• [Exercise aim]: Although pictures appear in the data, the answer should contain only the lines from its start through the line with "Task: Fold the", written out exactly.

• [Supplied material]:
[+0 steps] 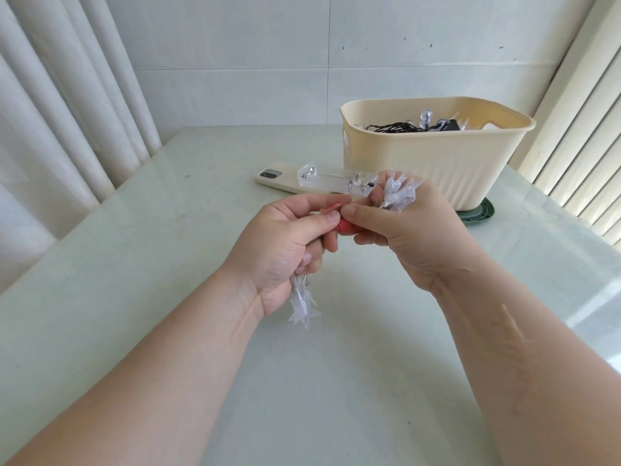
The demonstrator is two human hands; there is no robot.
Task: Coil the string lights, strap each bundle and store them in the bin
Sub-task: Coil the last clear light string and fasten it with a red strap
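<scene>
Presently the left grip [289, 237] and right grip [411, 230] both clasp the coiled string lights [400, 191] above the tabletop [151, 314], pinching a red strap [346, 227]. Risk: a slack strap slips, the coil springs apart before reaching the bin [420, 163].

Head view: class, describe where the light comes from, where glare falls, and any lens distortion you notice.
In the head view, daylight enters from the right through the vertical blinds; glare whitens the table at its right edge; shadows are faint; the wide lens bows the curtain folds and stretches the forearms.
</scene>
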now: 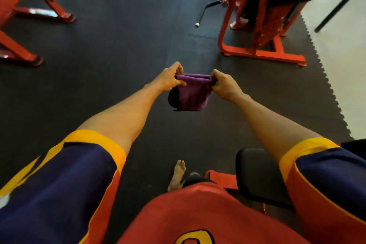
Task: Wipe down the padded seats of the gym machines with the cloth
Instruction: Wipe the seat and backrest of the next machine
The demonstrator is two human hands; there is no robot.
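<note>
Both hands are up in front of the body at arm's length, and I record each as closed on fabric. Left hand (168, 79) pinches one top corner of the purple cloth (193, 95) between thumb and curled fingers. Right hand (223, 85) pinches the opposite top corner in the same manner. I note the cloth is folded, its upper edge drawn taut between the two grips. The remainder hangs below in a rounded fold, clear of every surface, above the dark floor mat (128, 35).

A black padded seat (255, 172) sits low at the right, just beside the right thigh and well apart from the cloth. A red gym machine (263, 25) with black pads stands ahead to the right, on the mat near its toothed border with the pale floor (346, 55). Red frames (29, 12) stand at the left edge. One bare foot (178, 172) rests on the mat below the cloth. I cannot tell whether the cloth is damp.
</note>
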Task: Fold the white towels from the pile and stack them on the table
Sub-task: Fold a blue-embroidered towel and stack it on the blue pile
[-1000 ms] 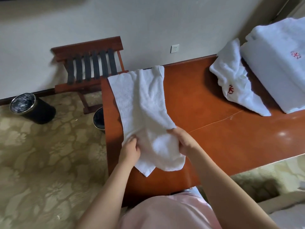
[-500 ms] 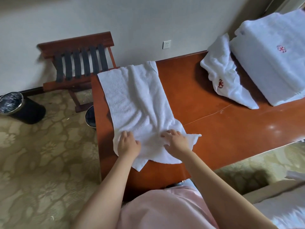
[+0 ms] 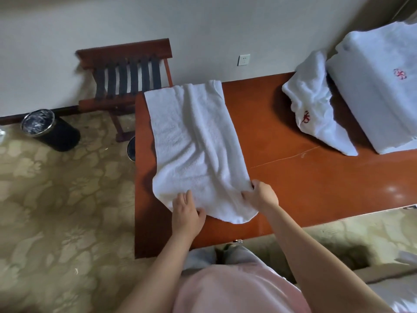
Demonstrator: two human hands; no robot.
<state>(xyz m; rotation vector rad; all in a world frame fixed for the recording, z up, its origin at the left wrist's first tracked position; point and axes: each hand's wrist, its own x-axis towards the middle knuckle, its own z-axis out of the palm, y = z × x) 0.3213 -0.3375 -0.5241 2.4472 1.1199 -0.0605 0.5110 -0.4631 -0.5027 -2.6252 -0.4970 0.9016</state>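
Observation:
A long white towel (image 3: 191,141) lies lengthwise on the left end of the reddish wooden table (image 3: 304,177), wrinkled and bunched at its near end. My left hand (image 3: 186,211) rests on the towel's near left edge with its fingers spread and its thumb at the hem. My right hand (image 3: 261,195) grips the near right corner, fingers curled round the cloth. At the far right a crumpled white towel (image 3: 313,105) with a red emblem leans against a large folded white towel stack (image 3: 379,91).
A wooden luggage rack (image 3: 126,75) with dark straps stands against the wall behind the table's left end. A black waste bin (image 3: 49,127) sits on the patterned carpet at left, and another bin (image 3: 131,147) peeks out beside the table edge. A wall socket (image 3: 243,59) is above the table.
The towel's near end has been pulled flatter and wider on the table. My right hand moved out to the right corner and my left hand slid toward the near edge.

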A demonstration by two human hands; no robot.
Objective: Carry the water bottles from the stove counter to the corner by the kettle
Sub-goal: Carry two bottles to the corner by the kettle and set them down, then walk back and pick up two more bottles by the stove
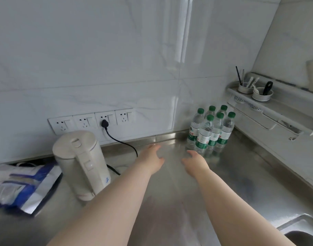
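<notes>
A: At the near right edge, the rim of a steel sink [301,233] cuts in. What lies past it?

B: The brushed stainless-steel table [170,201], with two bare forearms stretched out over it. The left hand [150,160] and the right hand [194,163] hover side by side, palms down.

A: Holding anything?

B: No. The fingers [155,147] of both hands are spread and relaxed, and grasp nothing. I judge the hands sit that way because the load is already down.

A: And to the left?

B: A crumpled blue-and-white foil bag [22,185] lies flat, and just beside it stands a cream plastic electric kettle [81,162], its black cord running back to the wall.

A: Where are the bottles?

B: The clear plastic water bottles [210,132], six with green caps and green-and-white labels, stand upright in two tight rows, tucked into the corner where the walls meet. They are to the right of the kettle and just beyond the right hand, not touching it. Whether film binds them, I cannot tell.

A: Why that spot?

B: Probably to leave the middle free.

A: Farther back?

B: A row of white wall sockets [90,121] holding a black plug [104,123], and on the right wall a pale rack with metal utensil cups [258,96].
</notes>
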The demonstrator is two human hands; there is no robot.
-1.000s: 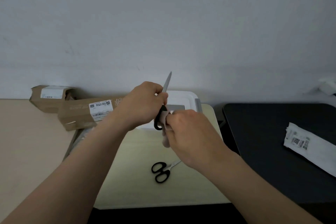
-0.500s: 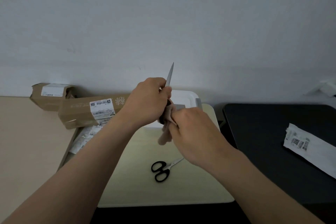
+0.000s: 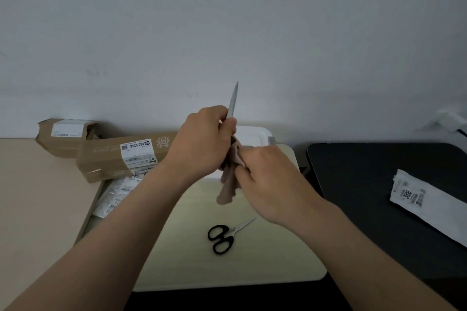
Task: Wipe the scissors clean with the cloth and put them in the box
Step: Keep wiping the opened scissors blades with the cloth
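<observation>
My left hand [image 3: 202, 141] grips a pair of scissors [image 3: 233, 101] upright, the grey blades pointing up past my fingers and the black handles mostly hidden. My right hand [image 3: 267, 182] pinches a beige cloth [image 3: 228, 184] against the handle end, and the cloth's tail hangs down. A second pair of scissors with black handles [image 3: 223, 236] lies flat on the pale table [image 3: 265, 260] below my hands. The white box [image 3: 255, 136] stands behind my hands at the table's far edge, partly covered by them.
Two cardboard parcels [image 3: 121, 156] and some labelled white bags [image 3: 118, 192] lie at the left, by the wall. A dark table [image 3: 366, 184] stands at the right with a white labelled bag [image 3: 424, 202] on it.
My left hand has lifted the scissors a little higher. The cloth in my right hand has slid down around the handle end and hangs lower.
</observation>
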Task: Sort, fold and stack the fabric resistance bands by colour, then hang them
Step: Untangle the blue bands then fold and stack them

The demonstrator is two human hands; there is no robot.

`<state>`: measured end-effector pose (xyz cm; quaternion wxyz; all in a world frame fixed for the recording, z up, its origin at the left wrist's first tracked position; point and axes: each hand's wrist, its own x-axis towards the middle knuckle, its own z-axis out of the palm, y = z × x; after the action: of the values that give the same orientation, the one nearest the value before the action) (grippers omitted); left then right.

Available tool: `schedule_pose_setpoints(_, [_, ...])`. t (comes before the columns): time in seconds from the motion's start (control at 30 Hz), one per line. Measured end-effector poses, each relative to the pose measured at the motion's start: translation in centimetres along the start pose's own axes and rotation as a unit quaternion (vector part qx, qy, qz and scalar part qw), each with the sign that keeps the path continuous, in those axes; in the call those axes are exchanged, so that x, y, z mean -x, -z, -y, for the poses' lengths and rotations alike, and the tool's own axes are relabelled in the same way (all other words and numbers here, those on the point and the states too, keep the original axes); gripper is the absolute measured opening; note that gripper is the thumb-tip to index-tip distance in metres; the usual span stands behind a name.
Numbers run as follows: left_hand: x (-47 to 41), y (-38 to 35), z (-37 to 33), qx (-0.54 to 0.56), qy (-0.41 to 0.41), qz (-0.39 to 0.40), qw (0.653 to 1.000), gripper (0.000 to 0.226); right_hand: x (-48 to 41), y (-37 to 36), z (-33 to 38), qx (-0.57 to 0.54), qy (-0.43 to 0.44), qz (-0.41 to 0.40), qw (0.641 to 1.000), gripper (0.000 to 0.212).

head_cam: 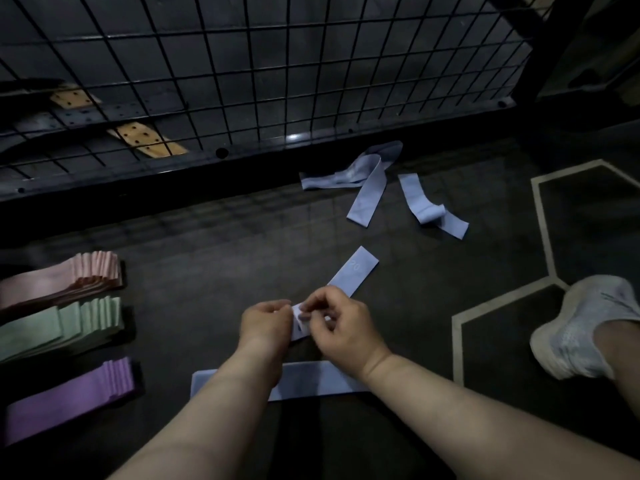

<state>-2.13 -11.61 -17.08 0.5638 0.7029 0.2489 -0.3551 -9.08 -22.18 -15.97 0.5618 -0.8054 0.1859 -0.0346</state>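
Note:
Both my hands hold one light blue band (353, 270) that lies stretched away from me on the dark floor. My left hand (265, 322) pinches its near end, and my right hand (341, 323) pinches the same end beside it. Another blue band (308, 379) lies flat under my forearms. Loose blue bands (367, 181) lie tangled further off, with one more blue band (429, 206) curled to their right. At the left stand three folded stacks: pink (69, 278), green (62, 323) and purple (69, 393).
A black wire grid panel (242, 64) stands along the far side of the floor. My foot in a white shoe (581, 323) rests at the right. Pale lines (540, 216) mark the floor there.

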Motion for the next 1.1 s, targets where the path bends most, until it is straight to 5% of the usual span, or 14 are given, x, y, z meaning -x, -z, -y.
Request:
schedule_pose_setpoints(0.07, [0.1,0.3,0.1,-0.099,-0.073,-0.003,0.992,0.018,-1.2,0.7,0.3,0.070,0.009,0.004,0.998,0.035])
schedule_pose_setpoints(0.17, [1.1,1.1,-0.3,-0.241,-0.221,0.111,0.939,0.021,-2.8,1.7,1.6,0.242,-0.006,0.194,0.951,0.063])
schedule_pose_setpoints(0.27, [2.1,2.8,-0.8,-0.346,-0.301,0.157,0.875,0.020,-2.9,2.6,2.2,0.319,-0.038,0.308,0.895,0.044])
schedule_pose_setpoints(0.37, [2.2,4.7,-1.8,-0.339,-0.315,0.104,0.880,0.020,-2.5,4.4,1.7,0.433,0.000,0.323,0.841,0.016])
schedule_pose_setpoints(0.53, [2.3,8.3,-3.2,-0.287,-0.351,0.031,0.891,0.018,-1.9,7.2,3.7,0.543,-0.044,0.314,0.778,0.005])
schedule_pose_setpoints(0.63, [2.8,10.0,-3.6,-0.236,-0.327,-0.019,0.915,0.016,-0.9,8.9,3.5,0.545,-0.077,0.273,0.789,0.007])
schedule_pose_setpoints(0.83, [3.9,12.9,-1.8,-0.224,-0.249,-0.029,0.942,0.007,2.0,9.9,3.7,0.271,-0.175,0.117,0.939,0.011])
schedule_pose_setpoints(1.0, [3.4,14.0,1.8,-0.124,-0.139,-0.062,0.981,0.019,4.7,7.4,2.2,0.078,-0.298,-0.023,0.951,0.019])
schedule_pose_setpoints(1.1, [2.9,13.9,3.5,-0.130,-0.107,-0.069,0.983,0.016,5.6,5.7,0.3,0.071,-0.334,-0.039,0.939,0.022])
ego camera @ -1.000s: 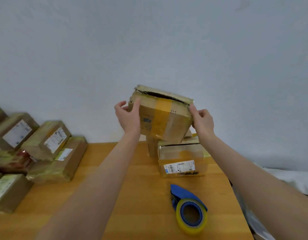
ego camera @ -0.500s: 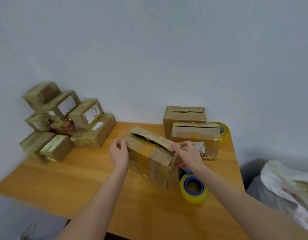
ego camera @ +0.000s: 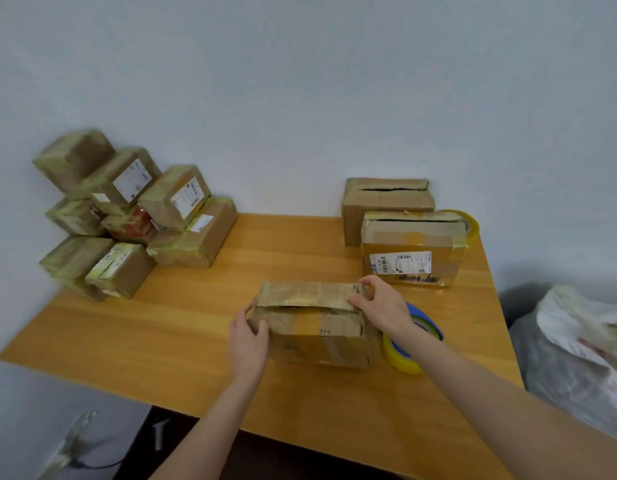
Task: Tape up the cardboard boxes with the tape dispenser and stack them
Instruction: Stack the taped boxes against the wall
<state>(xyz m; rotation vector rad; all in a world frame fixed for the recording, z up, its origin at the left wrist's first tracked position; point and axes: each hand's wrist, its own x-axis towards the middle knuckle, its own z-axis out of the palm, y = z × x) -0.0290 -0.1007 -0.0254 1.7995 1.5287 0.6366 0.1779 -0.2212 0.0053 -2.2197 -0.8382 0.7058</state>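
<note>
A worn cardboard box (ego camera: pixel 314 337) stands on the wooden table (ego camera: pixel 182 323) in front of me, its top flaps loose with a dark gap under them. My left hand (ego camera: pixel 246 337) holds its left end, thumb on the front. My right hand (ego camera: pixel 383 306) grips the right end of the top flap. A blue tape dispenser (ego camera: pixel 412 341) with a yellow roll lies just right of the box, partly hidden by my right wrist. Two untaped boxes (ego camera: pixel 412 247) stand at the back right. A pile of taped boxes (ego camera: pixel 134 216) leans on the wall at the back left.
A spare roll of yellow tape (ego camera: pixel 468 225) peeks out behind the back-right boxes. A large white and grey bag (ego camera: pixel 581 348) sits off the table's right edge. The near table edge (ego camera: pixel 300 441) runs across below my forearms, with dark floor beneath.
The box came down from above the back-right boxes onto the table in front of me and now stands level. The camera tilted down. My hands stayed at its two ends.
</note>
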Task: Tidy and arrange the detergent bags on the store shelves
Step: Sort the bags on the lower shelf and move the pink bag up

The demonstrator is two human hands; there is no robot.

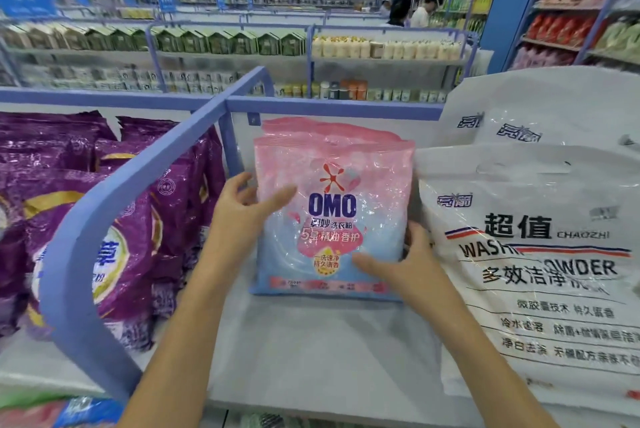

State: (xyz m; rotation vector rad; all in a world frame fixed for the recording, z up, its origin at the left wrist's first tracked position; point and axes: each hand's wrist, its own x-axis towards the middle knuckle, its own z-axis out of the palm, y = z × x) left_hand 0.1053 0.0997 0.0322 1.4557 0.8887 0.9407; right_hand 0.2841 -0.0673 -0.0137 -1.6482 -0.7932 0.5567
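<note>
A pink and blue OMO detergent bag (341, 182) stands upright on the grey shelf (311, 351), with more pink bags stacked behind it. My left hand (242, 213) grips its left edge, thumb on the front and fingers behind. My right hand (401, 261) grips its lower right corner, thumb across the front. Large white washing powder bags (540, 254) lean right beside it. Purple detergent bags (114, 220) fill the compartment to the left, beyond a blue divider rail (138, 178).
A blue back rail (332, 105) closes the shelf behind the bags. More pink and blue bags (59, 410) show on a lower shelf at bottom left. Stocked aisles lie beyond, with people (412, 10) standing far back.
</note>
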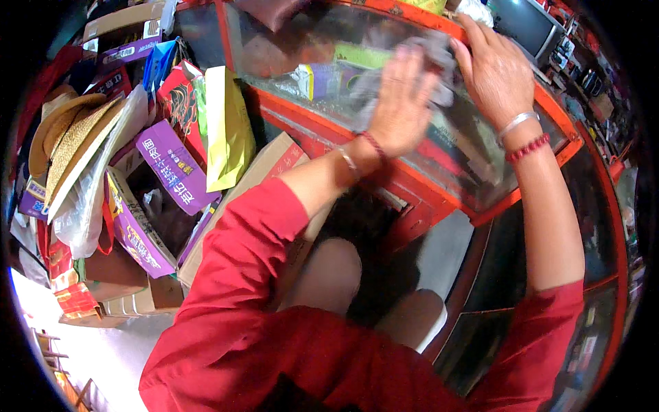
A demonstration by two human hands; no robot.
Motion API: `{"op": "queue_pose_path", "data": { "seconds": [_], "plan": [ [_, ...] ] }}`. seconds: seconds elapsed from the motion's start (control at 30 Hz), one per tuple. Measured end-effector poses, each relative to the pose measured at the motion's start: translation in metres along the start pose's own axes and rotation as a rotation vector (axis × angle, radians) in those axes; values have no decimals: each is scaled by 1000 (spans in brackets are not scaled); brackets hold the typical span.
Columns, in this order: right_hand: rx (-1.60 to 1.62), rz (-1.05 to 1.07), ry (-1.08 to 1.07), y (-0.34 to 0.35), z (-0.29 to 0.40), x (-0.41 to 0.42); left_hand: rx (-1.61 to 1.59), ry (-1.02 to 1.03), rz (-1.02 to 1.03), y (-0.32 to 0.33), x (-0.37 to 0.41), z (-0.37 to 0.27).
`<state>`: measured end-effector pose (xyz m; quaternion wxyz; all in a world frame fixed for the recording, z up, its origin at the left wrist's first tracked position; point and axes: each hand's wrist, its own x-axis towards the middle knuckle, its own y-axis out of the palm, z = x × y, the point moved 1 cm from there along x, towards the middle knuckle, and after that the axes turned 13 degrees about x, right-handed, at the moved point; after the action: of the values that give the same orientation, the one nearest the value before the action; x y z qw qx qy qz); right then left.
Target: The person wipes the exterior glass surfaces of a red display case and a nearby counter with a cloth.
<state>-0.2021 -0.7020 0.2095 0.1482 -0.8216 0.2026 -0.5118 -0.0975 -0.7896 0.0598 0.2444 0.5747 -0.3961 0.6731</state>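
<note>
A crumpled grey cloth (444, 67) lies against the glass pane (278, 56) of a red-framed display case. My left hand (406, 105) presses it there, fingers stretched out and somewhat blurred. Higher up and to the right, my right hand (497, 72) grips the case's orange-red frame (553, 110), thumb on the near side and fingers over the edge. Behind the glass I see a purple-and-yellow box (322, 81) and a light green box (360, 55); reflections and the cloth hide other contents.
To the left are piled an open purple carton (172, 167), a yellow bag (224, 129), a red bag (183, 103) and straw hats (77, 139). A brown cardboard box (280, 149) stands by my left forearm. A screen (525, 23) is at the upper right. My knees (329, 273) are below.
</note>
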Motion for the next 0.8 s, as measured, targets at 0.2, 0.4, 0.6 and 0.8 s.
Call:
{"op": "queue_pose_path", "data": {
  "seconds": [0.2, 0.4, 0.6, 0.8],
  "plan": [
    [27, -189, 5, -14, 39, 10, -68, 313, 4, 7, -32, -27],
    [10, -290, -62, -5, 30, 3, -63, -143, 37, 12, -69, 56],
    [19, -292, -6, 3, 34, 7, 7, -860, -44, 10, -98, 167],
    [-6, -224, 67, 2, 36, 0, -11, -652, -27, 26, -78, 59]
  ]
}}
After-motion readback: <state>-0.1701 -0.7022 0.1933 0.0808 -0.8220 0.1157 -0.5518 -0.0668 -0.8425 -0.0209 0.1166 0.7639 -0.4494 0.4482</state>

• [Problem solution]:
[+0 steps] 
The demonstrator is two human hands; there is no robot.
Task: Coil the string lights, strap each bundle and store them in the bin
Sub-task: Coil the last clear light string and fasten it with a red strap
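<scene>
Presently the left grip [289, 237] and right grip [411, 230] both clasp the coiled string lights [400, 191] above the tabletop [151, 314], pinching a red strap [346, 227]. Risk: a slack strap slips, the coil springs apart before reaching the bin [420, 163].

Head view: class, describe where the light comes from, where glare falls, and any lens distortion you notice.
In the head view, daylight enters from the right through the vertical blinds; glare whitens the table at its right edge; shadows are faint; the wide lens bows the curtain folds and stretches the forearms.
</scene>
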now: 
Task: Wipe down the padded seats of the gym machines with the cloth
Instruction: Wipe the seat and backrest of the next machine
The demonstrator is two human hands; there is no robot.
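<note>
Both hands are up in front of the body at arm's length, and I record each as closed on fabric. Left hand (168, 79) pinches one top corner of the purple cloth (193, 95) between thumb and curled fingers. Right hand (223, 85) pinches the opposite top corner in the same manner. I note the cloth is folded, its upper edge drawn taut between the two grips. The remainder hangs below in a rounded fold, clear of every surface, above the dark floor mat (128, 35).

A black padded seat (255, 172) sits low at the right, just beside the right thigh and well apart from the cloth. A red gym machine (263, 25) with black pads stands ahead to the right, on the mat near its toothed border with the pale floor (346, 55). Red frames (29, 12) stand at the left edge. One bare foot (178, 172) rests on the mat below the cloth. I cannot tell whether the cloth is damp.
</note>
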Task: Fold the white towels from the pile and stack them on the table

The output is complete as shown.